Alerta: esta história é EXTREMAMENTE pesada em alguns momentos. existe uma quantidade de gatilhos bem grande, então se você é sensível a conteúdos que envolvam morte, suicídio e automutilação, por exemplo, NÃO LEIA. preze pela sua saúde.
recado dado e boa leitura.
***
Já eram quase onze horas quando ela notou que o chão estava frio e que suas bochechas doíam contra o piso manchado de sangue. A noite gelada fez seus dentes tremerem; o vento glacial que vinha da varanda fazia tudo dentro dela chacoalhar. Mesmo assim, faminta, sangrando e tremendo de frio, ela não se moveu. Permaneceu quieta, encolhida no chão, segurando os joelhos na altura do peito. Seus pulsos — doloridos e cheios de cortes abertos — mancharam a blusa puída e coberta de furos do pijama maltrapilho; provavelmente estava com a mesma roupa há dias, mal conseguia se lembrar da última vez em que vestiu roupas limpas. Marinette continuou contando os segundos, os minutos, as horas.
Aquele não era um dia bom. Ela conseguiu sentir em seus ossos, na carne flagelada, nos hematomas ao redor do corpo, assim como quem sente que uma tempestade está vindo pela dor fantasma em uma cicatriz muito antiga. Marinette soube, no momento em que abriu os olhos no início da madrugada anterior, que o dia seria difícil. Era como um sussurro, ou um sopro diferente, uma brisa que não se sabe bem de onde vem; uma sensação tão leve, mas letal como um tiro. Então ela se rendeu. Deixou a mente vazia, aquietou o corpo que sempre trabalhava e deitou-se no chão. Marinette aguardou pelo primeiro grito que veio não muito tempo depois, pelo cheiro de fuligem e o gosto ferroso do sangue na língua. Ela esperou pela dor que sentiria nas mãos quentes e pelo terror. Era sempre o mesmo terror cor de carmim que fazia os pilares rachados dentro dela ruírem. Tudo ia ao chão. Tudo virava cinzas. E depois, quando mais um dia ruim terminasse, ela precisaria construir todos os pilares outra vez. Mesmo que eles nunca fossem perfeitos ou seguros.
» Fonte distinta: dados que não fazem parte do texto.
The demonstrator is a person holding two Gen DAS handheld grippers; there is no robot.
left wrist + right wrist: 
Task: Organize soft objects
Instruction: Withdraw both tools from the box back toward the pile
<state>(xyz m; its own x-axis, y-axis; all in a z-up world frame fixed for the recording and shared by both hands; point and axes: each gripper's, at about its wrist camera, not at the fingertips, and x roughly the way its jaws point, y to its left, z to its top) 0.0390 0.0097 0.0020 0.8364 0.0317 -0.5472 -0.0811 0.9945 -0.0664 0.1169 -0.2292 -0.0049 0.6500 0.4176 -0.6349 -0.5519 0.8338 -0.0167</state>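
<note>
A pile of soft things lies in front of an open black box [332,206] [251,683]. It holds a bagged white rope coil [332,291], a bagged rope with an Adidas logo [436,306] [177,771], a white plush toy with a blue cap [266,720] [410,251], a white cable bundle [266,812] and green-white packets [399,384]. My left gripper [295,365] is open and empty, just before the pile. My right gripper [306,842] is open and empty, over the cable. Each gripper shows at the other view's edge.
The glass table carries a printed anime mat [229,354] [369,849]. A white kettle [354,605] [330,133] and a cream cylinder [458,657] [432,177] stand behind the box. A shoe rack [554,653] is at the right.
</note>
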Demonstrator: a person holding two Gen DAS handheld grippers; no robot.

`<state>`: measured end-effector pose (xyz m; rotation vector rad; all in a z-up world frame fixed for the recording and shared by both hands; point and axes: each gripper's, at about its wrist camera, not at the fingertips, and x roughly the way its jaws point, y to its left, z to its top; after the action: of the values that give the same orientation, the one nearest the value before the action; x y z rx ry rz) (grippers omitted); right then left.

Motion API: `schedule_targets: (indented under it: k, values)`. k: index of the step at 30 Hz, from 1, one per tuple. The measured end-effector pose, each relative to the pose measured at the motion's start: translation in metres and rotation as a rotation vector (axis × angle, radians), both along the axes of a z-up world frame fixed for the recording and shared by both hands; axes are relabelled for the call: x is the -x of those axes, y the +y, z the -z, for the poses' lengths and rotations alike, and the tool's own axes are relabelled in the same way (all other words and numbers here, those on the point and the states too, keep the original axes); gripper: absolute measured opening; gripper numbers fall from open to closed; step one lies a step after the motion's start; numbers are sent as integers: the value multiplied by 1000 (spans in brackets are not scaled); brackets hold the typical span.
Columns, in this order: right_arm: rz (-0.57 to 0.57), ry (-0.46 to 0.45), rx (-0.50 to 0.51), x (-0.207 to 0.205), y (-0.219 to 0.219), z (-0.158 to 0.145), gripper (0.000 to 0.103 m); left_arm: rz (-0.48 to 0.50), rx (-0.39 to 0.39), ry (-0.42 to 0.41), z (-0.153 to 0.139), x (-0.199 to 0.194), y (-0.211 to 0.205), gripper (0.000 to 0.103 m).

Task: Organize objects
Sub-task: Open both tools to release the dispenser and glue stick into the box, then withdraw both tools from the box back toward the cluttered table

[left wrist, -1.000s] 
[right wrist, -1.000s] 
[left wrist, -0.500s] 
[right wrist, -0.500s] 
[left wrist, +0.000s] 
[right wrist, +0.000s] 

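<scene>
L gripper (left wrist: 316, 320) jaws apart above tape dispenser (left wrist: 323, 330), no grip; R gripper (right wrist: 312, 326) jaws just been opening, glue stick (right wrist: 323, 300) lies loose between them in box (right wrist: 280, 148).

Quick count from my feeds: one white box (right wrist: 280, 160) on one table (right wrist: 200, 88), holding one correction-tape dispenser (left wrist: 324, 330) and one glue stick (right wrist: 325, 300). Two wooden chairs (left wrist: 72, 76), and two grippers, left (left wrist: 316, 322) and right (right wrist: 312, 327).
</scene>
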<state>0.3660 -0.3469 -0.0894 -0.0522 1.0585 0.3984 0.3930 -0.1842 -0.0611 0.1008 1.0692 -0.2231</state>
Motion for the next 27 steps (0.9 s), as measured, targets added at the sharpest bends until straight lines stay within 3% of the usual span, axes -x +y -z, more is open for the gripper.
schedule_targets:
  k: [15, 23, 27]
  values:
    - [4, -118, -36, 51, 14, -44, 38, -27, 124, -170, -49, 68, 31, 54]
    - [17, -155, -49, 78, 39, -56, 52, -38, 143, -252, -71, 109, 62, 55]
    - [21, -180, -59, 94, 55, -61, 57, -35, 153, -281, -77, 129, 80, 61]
A onda de dor estava chegando ao seu fim. Marinette seria capaz de levantar outra vez em algumas horas. Sentia que os fantasmas que vinham assombrá-la estavam cansados de atormentá-la. Ela conseguia vê-los se recolhendo no canto do quarto, bocejando, já exaustos de cutucar suas feridas. Mas eles nunca iam muito longe. Às vezes conseguia vê-los nas sombras, atrás das cortinas, ou no banheiro, na sala ou na cozinha; eles esperavam pelo momento em que ela cederia, que cometeria algum deslize.
— Vai passar logo. — disse para si mesma, esperançosa. Já não ouvia mais gritos ou sentia qualquer desconforto que fosse além do habitual. Até mesmo as mãos, antes pesadas e doloridas, pareciam mais leves.
O pior havia passado. Com o tempo, conseguiu mover os dedos rígidos e forçou-se a esticar as pernas. Estava dura, quase petrificada. Permaneceu durante algum tempo naquela posição; de costas, encarando o teto cheio de infiltrações. E então ergueu-se, pondo-se de joelhos e, finalmente, de pé. Ela olhou para o quarto caótico e suspirou, cansada demais para fazer algo a respeito. Iria dormir no meio das cobertas emaranhadas e das lâminas sujas que usara para rasgar os pulsos. Os lenços empapados de sangue ainda estavam na lata de lixo no canto da cama; uma prova dos seus atos destrutivos. O cheiro do álcool que usava nas feridas, do sangue e do chão sujo a deixaram enojada por um minuto. Marinette sentiu a brisa gelada que vinha do lado de fora e encolheu os ombros, porém, já não suportando mais continuar enfurnada com seus fantasmas e flagrantes, ela caminhou lentamente em direção a minúscula varanda que compartilhava com outro vizinho. Somente uma parede bamba de PVC separava ambas as partes.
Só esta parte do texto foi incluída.